Exercise details:
Transcribe every entry exactly, leaving out any pictures.
--- Data for analysis ---
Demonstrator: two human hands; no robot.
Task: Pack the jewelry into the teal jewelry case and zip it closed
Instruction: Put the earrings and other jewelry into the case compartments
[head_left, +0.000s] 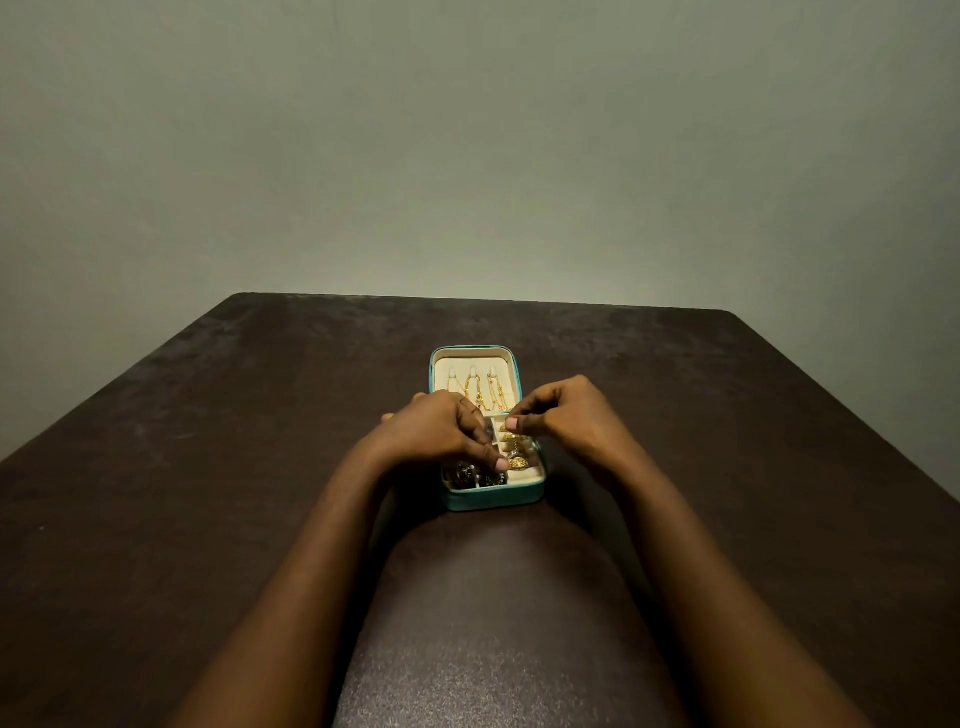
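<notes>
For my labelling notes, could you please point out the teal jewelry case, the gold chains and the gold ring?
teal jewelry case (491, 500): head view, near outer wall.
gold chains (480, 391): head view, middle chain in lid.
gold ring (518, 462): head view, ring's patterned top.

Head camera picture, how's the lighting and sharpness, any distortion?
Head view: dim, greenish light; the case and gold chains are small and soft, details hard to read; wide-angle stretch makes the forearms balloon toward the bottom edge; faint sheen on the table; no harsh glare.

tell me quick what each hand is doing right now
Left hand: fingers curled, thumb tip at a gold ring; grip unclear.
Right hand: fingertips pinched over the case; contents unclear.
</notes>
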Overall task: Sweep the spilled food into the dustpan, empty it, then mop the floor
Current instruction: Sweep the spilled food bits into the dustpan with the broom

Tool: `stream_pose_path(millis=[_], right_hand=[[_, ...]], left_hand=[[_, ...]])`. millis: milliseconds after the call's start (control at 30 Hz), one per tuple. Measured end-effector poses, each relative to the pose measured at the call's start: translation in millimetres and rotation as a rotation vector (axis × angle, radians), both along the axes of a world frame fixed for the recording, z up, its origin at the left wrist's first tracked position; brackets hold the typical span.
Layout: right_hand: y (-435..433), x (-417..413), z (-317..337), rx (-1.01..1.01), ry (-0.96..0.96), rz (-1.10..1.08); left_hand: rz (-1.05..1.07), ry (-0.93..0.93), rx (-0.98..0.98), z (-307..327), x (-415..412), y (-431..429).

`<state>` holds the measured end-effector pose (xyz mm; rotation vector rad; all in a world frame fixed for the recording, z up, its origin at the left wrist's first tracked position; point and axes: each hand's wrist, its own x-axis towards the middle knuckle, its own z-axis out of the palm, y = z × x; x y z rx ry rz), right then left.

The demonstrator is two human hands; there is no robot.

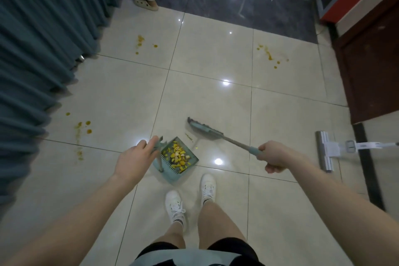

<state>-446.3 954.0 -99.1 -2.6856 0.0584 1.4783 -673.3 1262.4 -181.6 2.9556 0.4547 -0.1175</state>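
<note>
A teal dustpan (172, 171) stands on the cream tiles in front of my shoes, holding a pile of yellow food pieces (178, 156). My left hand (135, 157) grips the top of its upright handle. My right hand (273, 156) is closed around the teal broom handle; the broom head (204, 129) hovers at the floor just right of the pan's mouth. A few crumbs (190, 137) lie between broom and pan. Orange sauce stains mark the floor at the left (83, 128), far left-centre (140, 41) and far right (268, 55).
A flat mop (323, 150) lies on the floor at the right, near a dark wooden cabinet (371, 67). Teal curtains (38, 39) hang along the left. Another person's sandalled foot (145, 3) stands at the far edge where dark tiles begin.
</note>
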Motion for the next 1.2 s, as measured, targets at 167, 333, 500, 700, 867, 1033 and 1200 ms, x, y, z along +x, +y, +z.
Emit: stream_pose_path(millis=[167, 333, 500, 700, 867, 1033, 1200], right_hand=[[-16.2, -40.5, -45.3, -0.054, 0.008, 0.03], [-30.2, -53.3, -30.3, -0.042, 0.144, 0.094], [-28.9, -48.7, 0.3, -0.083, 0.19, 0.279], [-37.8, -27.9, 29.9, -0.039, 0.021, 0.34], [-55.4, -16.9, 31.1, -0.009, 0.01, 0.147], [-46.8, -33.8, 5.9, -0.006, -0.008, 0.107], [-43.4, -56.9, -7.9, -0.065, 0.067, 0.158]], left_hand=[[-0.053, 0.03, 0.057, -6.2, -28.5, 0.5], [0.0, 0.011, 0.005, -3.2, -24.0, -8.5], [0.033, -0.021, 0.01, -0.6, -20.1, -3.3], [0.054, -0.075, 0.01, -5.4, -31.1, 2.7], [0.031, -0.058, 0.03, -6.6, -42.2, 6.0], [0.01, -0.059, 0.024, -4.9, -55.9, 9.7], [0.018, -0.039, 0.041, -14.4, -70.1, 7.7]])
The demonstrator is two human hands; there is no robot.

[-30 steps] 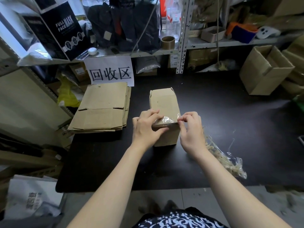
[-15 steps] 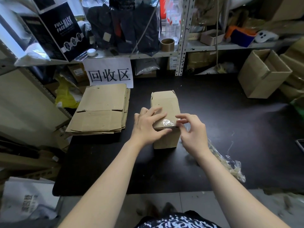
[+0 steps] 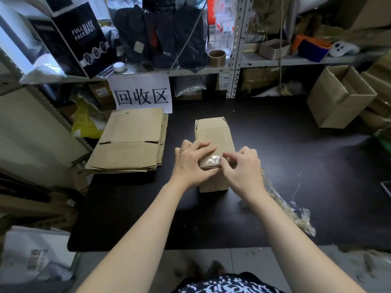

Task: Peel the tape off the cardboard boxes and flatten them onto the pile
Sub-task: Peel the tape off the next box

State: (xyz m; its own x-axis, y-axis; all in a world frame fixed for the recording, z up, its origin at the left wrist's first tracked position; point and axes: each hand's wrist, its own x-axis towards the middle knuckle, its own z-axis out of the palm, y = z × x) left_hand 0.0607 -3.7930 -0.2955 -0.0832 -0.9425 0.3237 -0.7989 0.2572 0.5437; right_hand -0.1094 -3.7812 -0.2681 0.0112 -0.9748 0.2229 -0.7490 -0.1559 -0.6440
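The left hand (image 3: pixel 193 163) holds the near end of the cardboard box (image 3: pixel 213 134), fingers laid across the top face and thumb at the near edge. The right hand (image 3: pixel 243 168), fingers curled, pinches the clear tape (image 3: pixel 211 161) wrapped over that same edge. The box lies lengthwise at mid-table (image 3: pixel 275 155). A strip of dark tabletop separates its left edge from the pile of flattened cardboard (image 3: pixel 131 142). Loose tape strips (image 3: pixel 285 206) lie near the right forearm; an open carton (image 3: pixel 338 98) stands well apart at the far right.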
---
Expected answer:
Demonstrator: two human hands; no robot.
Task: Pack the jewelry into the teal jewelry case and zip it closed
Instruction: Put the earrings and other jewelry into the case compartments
[head_left, +0.000s] 
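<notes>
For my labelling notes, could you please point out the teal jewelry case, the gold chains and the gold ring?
teal jewelry case (491, 500): head view, near outer wall.
gold chains (480, 391): head view, middle chain in lid.
gold ring (518, 462): head view, ring's patterned top.

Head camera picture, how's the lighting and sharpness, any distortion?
Head view: dim, greenish light; the case and gold chains are small and soft, details hard to read; wide-angle stretch makes the forearms balloon toward the bottom edge; faint sheen on the table; no harsh glare.

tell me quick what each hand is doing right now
Left hand: fingers curled, thumb tip at a gold ring; grip unclear.
Right hand: fingertips pinched over the case; contents unclear.
</notes>
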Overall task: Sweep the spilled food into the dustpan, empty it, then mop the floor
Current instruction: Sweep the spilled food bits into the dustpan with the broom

Tool: `stream_pose_path(millis=[_], right_hand=[[_, ...]], left_hand=[[_, ...]])`. millis: milliseconds after the call's start (control at 30 Hz), one per tuple. Measured end-effector poses, each relative to the pose measured at the call's start: translation in millimetres and rotation as a rotation vector (axis × angle, radians), both along the axes of a world frame fixed for the recording, z up, its origin at the left wrist's first tracked position; brackets hold the typical span.
Layout: right_hand: y (-435..433), x (-417..413), z (-317..337), rx (-1.01..1.01), ry (-0.96..0.96), rz (-1.10..1.08); left_hand: rz (-1.05..1.07), ry (-0.93..0.93), rx (-0.98..0.98), z (-307..327), x (-415..412), y (-431..429).

`<state>` holds the measured end-effector pose (xyz mm; rotation vector rad; all in a world frame fixed for the recording, z up, its origin at the left wrist's first tracked position; point and axes: each hand's wrist, its own x-axis towards the middle knuckle, its own z-axis out of the palm, y = z × x; x y z rx ry rz), right then left.

The demonstrator is two human hands; there is no robot.


<state>-446.3 954.0 -99.1 -2.6856 0.0584 1.4783 -673.3 1262.4 -181.6 2.9556 0.4547 -0.1175</state>
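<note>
A teal dustpan (172, 171) stands on the cream tiles in front of my shoes, holding a pile of yellow food pieces (178, 156). My left hand (135, 157) grips the top of its upright handle. My right hand (273, 156) is closed around the teal broom handle; the broom head (204, 129) hovers at the floor just right of the pan's mouth. A few crumbs (190, 137) lie between broom and pan. Orange sauce stains mark the floor at the left (83, 128), far left-centre (140, 41) and far right (268, 55).
A flat mop (323, 150) lies on the floor at the right, near a dark wooden cabinet (371, 67). Teal curtains (38, 39) hang along the left. Another person's sandalled foot (145, 3) stands at the far edge where dark tiles begin.
</note>
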Motion for the next 1.2 s, as measured, targets at 167, 333, 500, 700, 867, 1033 and 1200 ms, x, y, z along +x, +y, +z.
Emit: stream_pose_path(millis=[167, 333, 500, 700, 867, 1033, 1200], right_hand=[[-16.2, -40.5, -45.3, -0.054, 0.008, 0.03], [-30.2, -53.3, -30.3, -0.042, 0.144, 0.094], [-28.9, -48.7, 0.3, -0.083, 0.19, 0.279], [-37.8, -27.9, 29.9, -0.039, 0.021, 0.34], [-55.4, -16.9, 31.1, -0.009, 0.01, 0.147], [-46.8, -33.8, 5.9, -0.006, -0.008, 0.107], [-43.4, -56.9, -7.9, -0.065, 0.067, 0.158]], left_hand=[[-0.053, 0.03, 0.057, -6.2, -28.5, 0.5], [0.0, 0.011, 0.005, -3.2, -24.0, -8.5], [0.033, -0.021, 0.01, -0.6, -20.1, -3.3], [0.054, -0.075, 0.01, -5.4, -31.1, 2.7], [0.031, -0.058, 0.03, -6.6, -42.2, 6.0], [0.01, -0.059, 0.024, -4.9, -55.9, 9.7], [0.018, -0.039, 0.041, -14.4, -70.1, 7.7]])
The demonstrator is two human hands; there is no robot.

[-30 steps] 
[-15 steps] 
[+0 steps] 

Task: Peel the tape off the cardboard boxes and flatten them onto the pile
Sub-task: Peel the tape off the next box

State: (xyz m; its own x-axis, y-axis; all in a world frame fixed for the recording, z up, its origin at the left wrist's first tracked position; point and axes: each hand's wrist, its own x-axis towards the middle knuckle, its own z-axis out of the palm, y = z × x) left_hand 0.0607 -3.7930 -0.2955 -0.0832 -0.9425 0.3237 -0.7989 0.2572 0.5437; right_hand -0.1094 -3.7812 -0.2681 0.0112 -0.9748 0.2229 -0.7490 -0.1559 -0.6440
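The left hand (image 3: pixel 193 163) holds the near end of the cardboard box (image 3: pixel 213 134), fingers laid across the top face and thumb at the near edge. The right hand (image 3: pixel 243 168), fingers curled, pinches the clear tape (image 3: pixel 211 161) wrapped over that same edge. The box lies lengthwise at mid-table (image 3: pixel 275 155). A strip of dark tabletop separates its left edge from the pile of flattened cardboard (image 3: pixel 131 142). Loose tape strips (image 3: pixel 285 206) lie near the right forearm; an open carton (image 3: pixel 338 98) stands well apart at the far right.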

With this, the exercise has been completed.